The lonely supernatural drifted through their life, ever lonely and spilling tears, creating a great sea, an ocean full of magic and life.
It was only when the supernatural gave up, and succumbed to the sea did they find that, their split soul belonged to another being or beings.
A being that brought them joy, love and laughter. A new meaning to their long life.
This being made them whole, a circle of souls that belonged together.
Each one would eventually connect. Perfect for each other.
Never alone and bound together by the circle of their soul.
Mated for life.
And so the Fates Above decided each supernatural should have their souls split upon creation, so that they would eventually find their other half’s and connect as one full circle. With one part of the soul being the link to connect them all together, like a puzzle.
What the Fates Above did not realise was that not every supernatural was lucky enough to find the other half of their souls, and so they drifted through their lives, forever missing their soul and the match that could have been.’
So my soul was ripped apart at creation, and scattered around until it found matches that perfectly suited me?
If that was true, then that would mean Rí, Cole and Ziel had a piece of my soul. That they were perfectly matched as one for me. Cole held a piece of me within him and yet he had shown nothing but hate towards me. Was it because of what I was, or was it just…me? I had gotten used to Rí and his kindness, his need to be around me that I had simply forgotten that people simply just didn’t like me. I had never been likeable. And that had never bothered me. So why was Cole’s tired yet hateful eyes a constant thought? Why did my chest ache just that much more when I thought of how he wanted me to be gone?
Sighing, I leaned back against my pillows and sipped at the sweet tea. I wrinkled my nose at the taste and put it back down.
“Is it time I gave Isa a true moment? Should I give her a chance to answer for her sins?” I asked Ravioli.

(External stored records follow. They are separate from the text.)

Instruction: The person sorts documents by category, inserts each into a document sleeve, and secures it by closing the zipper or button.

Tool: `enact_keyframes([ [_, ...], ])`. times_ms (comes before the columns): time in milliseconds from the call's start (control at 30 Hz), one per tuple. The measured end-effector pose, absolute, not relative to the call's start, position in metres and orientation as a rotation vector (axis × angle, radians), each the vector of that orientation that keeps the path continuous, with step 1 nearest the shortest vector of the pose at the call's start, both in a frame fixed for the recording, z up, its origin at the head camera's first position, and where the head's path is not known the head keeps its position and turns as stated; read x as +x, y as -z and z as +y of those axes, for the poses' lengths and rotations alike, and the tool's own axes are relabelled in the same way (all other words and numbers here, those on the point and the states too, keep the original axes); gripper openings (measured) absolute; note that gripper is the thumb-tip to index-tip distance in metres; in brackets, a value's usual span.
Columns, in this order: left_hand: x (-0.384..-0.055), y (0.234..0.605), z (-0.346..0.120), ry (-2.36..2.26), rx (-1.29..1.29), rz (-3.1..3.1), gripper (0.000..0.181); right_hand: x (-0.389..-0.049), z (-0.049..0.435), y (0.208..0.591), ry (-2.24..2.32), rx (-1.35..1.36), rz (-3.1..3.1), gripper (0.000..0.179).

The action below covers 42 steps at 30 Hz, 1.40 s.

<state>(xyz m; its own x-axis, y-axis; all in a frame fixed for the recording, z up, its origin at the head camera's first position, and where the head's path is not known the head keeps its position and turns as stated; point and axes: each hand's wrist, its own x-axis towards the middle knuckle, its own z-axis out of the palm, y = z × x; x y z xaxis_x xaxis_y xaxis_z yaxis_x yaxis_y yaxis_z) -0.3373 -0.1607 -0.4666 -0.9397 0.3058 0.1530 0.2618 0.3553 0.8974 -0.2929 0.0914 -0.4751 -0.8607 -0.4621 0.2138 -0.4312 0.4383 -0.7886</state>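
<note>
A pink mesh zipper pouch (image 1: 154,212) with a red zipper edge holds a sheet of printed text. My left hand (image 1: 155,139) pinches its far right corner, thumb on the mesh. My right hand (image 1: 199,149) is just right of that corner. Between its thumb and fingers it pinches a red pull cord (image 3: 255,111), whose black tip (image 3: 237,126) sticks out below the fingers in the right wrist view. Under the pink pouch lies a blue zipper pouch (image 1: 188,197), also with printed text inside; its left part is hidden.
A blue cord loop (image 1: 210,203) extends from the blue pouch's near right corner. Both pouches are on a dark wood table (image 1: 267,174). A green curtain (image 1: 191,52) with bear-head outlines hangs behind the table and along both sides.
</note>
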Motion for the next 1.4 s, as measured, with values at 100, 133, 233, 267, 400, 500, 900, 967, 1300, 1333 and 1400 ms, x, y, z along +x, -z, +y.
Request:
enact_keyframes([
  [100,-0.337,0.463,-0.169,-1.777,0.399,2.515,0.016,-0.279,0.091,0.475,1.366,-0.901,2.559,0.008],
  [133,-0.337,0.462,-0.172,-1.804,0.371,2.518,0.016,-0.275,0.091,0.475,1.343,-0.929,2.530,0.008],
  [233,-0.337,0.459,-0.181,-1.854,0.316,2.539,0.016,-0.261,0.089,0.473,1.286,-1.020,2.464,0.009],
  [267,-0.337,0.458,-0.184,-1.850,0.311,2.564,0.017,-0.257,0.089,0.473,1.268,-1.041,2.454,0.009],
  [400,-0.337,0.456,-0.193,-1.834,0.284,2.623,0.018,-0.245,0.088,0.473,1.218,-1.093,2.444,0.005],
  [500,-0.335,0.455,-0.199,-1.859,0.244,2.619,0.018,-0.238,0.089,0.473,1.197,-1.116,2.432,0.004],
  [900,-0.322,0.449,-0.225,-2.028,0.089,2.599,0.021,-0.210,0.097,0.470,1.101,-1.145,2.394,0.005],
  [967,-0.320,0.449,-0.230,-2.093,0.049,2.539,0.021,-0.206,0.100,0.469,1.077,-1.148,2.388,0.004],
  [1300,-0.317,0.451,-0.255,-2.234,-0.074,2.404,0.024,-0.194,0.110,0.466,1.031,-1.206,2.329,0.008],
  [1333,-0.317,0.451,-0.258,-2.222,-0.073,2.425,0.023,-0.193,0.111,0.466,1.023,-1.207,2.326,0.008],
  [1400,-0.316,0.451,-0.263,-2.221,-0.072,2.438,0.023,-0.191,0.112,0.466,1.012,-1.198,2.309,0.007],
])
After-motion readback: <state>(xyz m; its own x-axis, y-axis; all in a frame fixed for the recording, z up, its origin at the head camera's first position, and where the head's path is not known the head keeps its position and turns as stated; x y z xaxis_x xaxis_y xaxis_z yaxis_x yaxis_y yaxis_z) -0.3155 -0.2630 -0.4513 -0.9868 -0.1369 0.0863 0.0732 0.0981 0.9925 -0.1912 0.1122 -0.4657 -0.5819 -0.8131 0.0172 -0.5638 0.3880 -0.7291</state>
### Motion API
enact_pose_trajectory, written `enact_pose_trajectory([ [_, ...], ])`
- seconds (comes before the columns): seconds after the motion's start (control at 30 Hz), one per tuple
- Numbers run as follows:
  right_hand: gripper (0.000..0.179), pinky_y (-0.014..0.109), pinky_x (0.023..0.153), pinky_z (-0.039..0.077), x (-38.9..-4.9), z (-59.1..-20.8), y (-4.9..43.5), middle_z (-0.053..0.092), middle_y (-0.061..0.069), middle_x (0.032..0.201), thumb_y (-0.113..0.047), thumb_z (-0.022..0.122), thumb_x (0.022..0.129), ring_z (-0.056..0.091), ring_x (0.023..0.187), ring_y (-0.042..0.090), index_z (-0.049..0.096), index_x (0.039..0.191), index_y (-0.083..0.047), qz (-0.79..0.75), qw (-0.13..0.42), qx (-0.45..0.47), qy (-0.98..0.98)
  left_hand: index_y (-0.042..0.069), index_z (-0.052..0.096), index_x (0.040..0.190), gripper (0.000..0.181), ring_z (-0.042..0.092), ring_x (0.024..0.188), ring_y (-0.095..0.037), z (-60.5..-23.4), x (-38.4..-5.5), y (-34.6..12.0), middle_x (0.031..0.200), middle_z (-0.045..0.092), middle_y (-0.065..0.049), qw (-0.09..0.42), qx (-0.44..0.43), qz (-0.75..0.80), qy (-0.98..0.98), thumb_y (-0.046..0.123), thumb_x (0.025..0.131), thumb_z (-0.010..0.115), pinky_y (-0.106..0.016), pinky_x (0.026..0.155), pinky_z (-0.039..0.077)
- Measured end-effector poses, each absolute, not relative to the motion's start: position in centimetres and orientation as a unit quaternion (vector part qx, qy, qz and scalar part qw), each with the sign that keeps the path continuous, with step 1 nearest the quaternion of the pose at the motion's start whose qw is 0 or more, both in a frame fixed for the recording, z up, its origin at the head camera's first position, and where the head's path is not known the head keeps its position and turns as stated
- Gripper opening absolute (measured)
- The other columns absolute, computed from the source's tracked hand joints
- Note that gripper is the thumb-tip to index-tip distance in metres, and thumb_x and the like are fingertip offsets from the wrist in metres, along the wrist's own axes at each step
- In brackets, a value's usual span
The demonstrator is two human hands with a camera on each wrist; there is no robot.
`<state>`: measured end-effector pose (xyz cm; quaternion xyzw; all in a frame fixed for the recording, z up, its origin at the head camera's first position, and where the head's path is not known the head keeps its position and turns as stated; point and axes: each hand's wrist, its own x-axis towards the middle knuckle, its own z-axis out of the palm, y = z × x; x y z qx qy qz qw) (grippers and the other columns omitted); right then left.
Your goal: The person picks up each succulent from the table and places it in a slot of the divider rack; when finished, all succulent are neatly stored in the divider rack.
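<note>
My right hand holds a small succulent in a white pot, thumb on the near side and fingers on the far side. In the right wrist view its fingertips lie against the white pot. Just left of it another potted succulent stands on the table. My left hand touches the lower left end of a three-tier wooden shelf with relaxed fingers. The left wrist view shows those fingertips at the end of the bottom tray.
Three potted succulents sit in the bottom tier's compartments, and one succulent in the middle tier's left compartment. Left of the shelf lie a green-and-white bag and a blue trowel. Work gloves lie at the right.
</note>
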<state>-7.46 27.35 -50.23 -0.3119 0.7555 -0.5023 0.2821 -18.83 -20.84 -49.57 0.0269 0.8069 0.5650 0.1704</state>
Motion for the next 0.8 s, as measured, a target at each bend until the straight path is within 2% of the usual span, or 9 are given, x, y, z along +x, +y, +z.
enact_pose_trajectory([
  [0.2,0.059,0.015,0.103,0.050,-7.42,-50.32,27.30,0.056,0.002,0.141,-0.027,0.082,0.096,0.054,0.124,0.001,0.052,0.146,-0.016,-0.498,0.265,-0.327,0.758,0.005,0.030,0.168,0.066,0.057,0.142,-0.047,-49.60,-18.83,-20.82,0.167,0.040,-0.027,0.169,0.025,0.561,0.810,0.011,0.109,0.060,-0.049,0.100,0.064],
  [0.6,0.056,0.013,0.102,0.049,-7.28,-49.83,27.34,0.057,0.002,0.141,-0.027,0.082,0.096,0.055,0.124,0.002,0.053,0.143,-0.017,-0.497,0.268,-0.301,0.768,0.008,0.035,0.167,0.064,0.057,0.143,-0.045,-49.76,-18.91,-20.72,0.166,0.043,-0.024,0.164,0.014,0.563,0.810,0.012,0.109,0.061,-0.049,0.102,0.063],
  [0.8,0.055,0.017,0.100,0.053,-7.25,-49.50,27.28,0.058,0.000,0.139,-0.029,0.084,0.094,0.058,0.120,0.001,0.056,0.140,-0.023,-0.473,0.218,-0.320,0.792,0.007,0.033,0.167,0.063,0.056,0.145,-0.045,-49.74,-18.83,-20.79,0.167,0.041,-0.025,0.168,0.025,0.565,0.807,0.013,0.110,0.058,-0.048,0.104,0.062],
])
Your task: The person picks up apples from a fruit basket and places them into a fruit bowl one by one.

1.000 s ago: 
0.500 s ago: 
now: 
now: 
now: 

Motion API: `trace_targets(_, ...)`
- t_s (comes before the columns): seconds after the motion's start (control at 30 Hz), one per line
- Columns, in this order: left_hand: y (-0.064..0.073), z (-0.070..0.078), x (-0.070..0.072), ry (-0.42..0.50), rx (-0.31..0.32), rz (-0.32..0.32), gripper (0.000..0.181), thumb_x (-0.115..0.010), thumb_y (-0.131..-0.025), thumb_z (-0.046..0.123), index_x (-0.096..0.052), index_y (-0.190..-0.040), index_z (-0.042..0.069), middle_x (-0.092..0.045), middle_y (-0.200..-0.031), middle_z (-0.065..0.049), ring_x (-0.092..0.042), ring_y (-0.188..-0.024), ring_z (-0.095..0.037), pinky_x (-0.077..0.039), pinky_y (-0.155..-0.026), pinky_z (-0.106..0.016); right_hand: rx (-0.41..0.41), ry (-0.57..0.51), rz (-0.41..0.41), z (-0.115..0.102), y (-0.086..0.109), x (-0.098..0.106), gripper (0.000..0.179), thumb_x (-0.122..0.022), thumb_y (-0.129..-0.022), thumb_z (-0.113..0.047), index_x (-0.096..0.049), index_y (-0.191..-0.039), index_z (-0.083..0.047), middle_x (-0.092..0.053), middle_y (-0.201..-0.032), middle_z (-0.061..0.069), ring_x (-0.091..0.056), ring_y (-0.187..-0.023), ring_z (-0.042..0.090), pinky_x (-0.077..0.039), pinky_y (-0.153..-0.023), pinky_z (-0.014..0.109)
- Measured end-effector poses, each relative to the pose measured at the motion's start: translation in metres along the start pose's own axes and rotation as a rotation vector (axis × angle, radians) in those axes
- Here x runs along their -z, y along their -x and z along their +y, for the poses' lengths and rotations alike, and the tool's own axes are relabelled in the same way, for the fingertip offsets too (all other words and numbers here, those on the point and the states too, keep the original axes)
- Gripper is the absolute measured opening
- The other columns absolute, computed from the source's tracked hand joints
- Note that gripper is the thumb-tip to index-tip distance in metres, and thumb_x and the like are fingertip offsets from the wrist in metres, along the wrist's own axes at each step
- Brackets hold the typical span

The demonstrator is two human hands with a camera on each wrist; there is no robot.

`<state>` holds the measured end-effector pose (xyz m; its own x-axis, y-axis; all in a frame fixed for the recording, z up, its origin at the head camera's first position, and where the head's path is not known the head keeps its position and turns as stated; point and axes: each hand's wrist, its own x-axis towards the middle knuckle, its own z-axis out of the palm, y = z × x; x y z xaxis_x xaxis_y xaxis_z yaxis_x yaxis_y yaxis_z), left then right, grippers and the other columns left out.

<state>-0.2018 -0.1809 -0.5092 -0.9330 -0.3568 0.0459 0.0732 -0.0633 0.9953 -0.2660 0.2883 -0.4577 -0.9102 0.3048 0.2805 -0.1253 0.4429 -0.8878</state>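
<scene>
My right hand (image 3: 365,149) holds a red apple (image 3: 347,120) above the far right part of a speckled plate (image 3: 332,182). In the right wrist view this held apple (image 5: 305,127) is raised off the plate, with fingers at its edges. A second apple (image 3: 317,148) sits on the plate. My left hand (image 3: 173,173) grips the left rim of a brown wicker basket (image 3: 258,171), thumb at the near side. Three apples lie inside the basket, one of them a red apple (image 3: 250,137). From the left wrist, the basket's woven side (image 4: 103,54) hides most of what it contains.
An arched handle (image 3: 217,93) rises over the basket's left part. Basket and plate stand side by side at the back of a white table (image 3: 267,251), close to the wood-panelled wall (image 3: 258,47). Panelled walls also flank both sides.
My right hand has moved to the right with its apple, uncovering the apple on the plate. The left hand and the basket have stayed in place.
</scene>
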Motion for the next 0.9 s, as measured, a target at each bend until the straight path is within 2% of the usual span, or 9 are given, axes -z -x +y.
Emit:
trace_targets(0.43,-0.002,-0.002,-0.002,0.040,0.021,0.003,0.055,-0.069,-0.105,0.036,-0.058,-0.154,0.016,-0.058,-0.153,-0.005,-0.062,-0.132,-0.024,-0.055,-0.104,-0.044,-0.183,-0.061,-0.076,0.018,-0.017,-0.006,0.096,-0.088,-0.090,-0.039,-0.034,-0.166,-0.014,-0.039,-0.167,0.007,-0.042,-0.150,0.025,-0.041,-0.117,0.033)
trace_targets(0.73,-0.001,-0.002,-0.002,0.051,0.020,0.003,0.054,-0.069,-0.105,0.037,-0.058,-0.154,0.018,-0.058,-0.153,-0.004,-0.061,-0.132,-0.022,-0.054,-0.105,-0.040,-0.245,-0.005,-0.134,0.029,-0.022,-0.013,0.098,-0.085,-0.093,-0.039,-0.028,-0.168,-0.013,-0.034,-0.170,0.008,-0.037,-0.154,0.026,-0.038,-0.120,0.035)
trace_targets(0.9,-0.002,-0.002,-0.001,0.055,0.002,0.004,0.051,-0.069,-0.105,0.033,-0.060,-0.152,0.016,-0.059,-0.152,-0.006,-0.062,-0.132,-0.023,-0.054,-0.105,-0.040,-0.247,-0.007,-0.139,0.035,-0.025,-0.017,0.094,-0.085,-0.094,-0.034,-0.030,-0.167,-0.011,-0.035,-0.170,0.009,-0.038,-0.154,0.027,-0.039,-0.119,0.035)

I could have sworn he nodded.
I began to read the journal of my dead mother.
‘The secrets we have to swim through are so many now. I don't know how much longer the ropes will hold. The trees weep. I weep.
They are gathering an army, forming plans against us. After everything...
It must be done; my sisters understand the sacrifice. We must do this before it's too late.
The portals need to close. But first I must find a way to hide her. My child. I sense her power; it grows as she grows within me.’
So it was them; her confession was clear as day. They wanted the portals closed. Who was forming an army? I pulled the journal closer to my face and read the words as fast as my eyes would allow.
‘My heart breaks to know that she will never know her true self, never know how much her kind and I love her.
Tabatheen has agreed, her flight is ready.’
Tabatheen and her flight…the dragons. Could this have been Rí’s mother? The words on the page were more hurried, becoming scribbles that were smeared as if from tears. I read on, vigorously turning the pages as my mind raced.
‘They blame us. US for the horrors. THEY are the ones that have brought this upon themselves.
Always so selfish in their need for power.
They want it all, but they can't have it. We won't allow it.’
The next few pages made no sense. She rambled on about death and the sick betrayal that had started all of this. The utter devastation of the death of her sisters, of the two-day wait for their bodies to decompose before they could be buried in their resting place. I frowned, confused. The last page was hurried, with a lipstick print at the top corner. A kiss.
‘My darling child, this is goodbye. I kept you from them for so long. I tried so hard to keep you with me. But I can do it no longer. The portals are sealed; my sisters, my Circle Mates are all gone.
All that is left is my love for you. So I bid you goodbye. I hope you live a long, healthy and happy life. I hope you stay strong to yourself. It's within your blood my daughter.
I hope you never come home to Wisteria Amaya, but I know you must. For that, I am deeply sorry.